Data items
* * *
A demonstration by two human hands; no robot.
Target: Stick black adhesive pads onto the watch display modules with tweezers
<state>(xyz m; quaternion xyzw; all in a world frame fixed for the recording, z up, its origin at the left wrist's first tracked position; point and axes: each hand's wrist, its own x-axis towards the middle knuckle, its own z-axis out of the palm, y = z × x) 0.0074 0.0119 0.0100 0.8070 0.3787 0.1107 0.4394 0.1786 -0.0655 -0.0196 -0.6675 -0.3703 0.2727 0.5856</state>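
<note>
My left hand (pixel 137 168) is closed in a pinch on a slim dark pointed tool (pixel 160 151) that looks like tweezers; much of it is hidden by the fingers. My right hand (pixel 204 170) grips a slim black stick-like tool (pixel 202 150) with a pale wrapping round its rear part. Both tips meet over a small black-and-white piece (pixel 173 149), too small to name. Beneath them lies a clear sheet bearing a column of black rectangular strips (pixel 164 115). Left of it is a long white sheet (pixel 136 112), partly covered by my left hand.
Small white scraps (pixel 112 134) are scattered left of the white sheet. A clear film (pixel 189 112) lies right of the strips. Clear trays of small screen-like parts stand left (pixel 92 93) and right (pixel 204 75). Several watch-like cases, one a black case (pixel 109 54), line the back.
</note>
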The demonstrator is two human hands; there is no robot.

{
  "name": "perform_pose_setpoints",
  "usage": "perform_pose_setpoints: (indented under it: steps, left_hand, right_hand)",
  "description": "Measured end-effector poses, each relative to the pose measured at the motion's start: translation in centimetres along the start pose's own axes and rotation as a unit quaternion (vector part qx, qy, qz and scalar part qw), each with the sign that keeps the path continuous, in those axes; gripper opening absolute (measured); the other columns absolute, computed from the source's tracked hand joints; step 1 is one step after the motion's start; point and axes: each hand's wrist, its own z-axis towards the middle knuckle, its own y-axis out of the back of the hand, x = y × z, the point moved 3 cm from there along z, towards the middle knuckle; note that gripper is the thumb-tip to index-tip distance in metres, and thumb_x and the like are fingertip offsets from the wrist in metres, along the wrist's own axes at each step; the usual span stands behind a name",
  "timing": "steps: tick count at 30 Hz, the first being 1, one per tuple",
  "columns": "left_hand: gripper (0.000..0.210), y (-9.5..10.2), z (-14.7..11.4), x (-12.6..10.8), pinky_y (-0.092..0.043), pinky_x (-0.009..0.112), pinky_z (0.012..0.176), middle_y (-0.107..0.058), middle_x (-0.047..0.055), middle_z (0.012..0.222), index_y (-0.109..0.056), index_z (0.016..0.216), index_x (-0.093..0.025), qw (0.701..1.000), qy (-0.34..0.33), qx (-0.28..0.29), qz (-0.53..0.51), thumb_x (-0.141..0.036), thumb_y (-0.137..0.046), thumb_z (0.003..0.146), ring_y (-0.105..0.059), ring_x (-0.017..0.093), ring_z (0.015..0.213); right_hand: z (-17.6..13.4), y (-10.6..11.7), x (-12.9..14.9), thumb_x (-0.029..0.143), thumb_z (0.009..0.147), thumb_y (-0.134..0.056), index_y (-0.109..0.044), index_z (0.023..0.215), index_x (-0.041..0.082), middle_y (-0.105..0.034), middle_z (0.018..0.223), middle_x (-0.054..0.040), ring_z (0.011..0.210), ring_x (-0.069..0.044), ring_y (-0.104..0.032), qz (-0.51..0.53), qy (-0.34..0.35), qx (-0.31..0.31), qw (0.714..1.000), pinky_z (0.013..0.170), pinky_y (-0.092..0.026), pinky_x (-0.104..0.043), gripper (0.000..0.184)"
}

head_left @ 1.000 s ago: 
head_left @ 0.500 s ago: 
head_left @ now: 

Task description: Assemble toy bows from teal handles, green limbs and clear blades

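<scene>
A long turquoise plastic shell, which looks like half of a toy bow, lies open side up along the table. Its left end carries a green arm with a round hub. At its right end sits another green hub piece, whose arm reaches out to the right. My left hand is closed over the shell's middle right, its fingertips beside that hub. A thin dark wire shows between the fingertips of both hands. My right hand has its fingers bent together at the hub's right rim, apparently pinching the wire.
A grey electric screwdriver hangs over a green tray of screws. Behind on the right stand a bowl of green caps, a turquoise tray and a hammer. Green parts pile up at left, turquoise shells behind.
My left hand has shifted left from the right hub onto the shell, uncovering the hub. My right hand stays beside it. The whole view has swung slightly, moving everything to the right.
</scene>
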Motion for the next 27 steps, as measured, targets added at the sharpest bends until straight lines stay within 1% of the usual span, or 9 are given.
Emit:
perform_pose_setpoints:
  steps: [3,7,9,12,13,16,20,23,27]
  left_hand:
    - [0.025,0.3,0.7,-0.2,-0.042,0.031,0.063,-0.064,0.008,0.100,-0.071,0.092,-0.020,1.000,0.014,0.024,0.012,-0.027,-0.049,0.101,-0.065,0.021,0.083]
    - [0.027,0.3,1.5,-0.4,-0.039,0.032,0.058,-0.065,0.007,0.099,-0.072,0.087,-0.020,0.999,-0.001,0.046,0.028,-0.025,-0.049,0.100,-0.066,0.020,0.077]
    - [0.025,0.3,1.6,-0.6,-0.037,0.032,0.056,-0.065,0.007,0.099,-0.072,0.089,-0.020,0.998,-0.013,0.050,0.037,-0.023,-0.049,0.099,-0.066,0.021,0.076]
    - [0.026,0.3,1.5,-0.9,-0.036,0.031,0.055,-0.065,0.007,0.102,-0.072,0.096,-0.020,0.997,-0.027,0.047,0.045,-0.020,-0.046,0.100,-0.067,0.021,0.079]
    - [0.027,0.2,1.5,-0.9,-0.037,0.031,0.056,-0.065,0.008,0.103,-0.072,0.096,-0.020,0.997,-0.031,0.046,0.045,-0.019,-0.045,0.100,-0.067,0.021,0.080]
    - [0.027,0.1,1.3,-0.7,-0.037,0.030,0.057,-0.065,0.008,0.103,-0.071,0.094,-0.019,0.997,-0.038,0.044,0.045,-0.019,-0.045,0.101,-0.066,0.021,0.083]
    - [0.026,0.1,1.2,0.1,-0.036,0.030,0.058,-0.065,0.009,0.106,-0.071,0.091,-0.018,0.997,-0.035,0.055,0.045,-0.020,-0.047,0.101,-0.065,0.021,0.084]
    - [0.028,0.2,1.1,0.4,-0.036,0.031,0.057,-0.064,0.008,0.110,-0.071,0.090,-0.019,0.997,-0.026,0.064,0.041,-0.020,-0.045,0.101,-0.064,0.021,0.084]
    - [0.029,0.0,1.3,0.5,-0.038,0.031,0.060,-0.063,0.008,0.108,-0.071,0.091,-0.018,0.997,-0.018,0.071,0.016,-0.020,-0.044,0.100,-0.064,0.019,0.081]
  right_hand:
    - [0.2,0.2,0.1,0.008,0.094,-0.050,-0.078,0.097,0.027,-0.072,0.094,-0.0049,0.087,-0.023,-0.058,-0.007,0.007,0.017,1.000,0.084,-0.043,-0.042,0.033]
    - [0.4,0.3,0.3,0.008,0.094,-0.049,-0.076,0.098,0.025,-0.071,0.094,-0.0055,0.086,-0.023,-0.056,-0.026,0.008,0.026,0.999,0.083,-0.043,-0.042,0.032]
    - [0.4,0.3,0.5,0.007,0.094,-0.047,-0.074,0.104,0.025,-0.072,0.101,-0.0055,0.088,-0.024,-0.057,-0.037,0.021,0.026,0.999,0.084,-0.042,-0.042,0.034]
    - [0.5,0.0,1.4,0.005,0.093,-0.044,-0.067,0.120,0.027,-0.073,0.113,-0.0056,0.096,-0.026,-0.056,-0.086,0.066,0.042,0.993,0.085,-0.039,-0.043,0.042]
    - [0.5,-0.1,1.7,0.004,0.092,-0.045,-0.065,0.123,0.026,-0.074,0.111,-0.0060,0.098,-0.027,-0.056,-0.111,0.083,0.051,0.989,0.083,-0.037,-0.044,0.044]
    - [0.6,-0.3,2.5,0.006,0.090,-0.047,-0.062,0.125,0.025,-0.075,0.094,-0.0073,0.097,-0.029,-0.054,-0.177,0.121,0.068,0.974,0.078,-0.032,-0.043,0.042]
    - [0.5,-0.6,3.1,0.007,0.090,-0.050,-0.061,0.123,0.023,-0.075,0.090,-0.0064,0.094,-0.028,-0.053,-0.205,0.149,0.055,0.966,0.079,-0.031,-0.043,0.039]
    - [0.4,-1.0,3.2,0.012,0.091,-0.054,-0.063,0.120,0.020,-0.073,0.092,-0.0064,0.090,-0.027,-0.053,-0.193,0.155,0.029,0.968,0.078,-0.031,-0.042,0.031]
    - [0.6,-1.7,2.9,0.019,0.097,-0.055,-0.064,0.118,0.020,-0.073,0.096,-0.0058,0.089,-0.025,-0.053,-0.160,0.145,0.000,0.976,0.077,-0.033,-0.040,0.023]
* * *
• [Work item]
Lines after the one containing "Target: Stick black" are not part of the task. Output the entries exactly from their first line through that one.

• [Solution to the exercise]
A demonstration by two human hands; no robot.
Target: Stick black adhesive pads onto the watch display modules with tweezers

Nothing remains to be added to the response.